Definition: Stochastic Kernel (see Fubini-Tonelli in Chapter 3)

A stochastic kernel on \((S, \mathcal{S})\) is a function \(K:S\times \mathcal{S}\to [0,\infty)\) such that

\(x \mapsto K(x,B)\) is measurable for every event \(B\) in \(\mathcal{S}\).
\(B \mapsto K(x,B)\) is a measure for every \(x\) in \(S\).

If \(K(x,\cdot)\) is a probability measure, then we call it sometimes refered to as a transition probability.

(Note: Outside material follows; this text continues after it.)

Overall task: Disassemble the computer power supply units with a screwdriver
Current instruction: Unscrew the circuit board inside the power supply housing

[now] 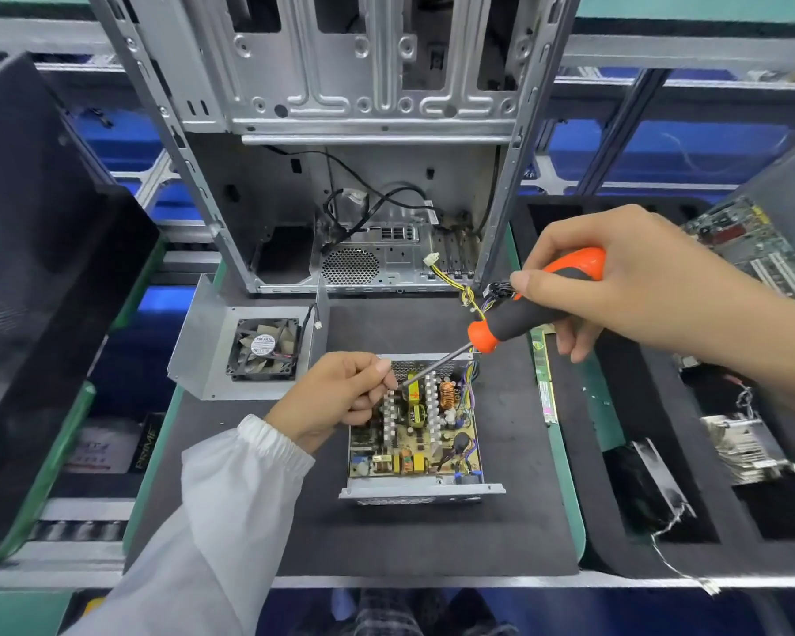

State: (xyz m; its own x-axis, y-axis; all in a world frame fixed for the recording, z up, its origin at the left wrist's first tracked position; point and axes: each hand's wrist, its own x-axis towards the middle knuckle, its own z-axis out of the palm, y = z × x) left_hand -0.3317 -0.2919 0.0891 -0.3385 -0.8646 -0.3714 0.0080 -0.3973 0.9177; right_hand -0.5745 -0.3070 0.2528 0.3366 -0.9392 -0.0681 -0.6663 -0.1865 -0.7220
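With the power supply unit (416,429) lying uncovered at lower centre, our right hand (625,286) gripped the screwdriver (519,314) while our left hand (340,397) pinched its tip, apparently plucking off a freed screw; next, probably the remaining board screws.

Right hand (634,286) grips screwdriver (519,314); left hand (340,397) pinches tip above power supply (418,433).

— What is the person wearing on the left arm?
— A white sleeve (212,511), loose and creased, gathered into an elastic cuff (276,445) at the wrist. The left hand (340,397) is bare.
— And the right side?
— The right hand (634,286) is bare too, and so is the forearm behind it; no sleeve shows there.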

For a measurable function \(f:S\to \mathbb{R}\) and two kernels \(K\) and \(L\), we define

\[ \begin{equation*} Kf(x)=\int_{}^{} f(y)K(x,dy) \quad \text{and}\quad KL(x,A)=\int_{}^{}L(y,A) K(x,dy) \end{equation*} \]

An easy exercise shows that \(Kf\) is a measurable function and that \(KL\) is once again a stochastic kernel. The question of whether the mapping \(B\mapsto P_{st}(x,B)\) is a probability measure for every \(x\) is in general not true. However, it holds on Borel spaces as the following proposition shows.

Regular conditional distribution

Let \(X\) and \(Y\) be two \(S\) valued random variables. Then, there exists a stochastic kernel \(K:S\times \mathcal{S}\to [0,1]\) such that

\[ K\left( X,B \right)= P\left[ Y \in B | X \right] \]

almost surely for every Borel set \(B\) and this stochastic kernel is unique almost surely.

Proof

Without loss of generality, we may assume that \(S=\mathbb{R}\). For every rational \(r\), there exists a measurable function \(f(\cdot,r): S\to [0,1]\) such that \(f(X,r)=P[ Y\leq r |X ]\) almost surely. Since \(f(X,r)\leq f(X,q)\) almost surely for every \(r\leq q\) and \(\lim_{r \to \infty} f(X,r) =1\) and \(\lim_{r\to -\infty}f(X,r)=0\) almost surely, and these conditions are countable and only depending on \(X\), there exists a set \(A\in \sigma(X)\) of measure one such that \(f(x,r)\) is increasing with limit at \(\pm \infty\) being \(0\) or \(1\).

Hence, defining

\[ F(x,t)=1_A(x)\inf_{r>t, r\in \mathbb{Q}}f(x,r)+1_{A^c}(x)1_{[0,\infty)}(t) \]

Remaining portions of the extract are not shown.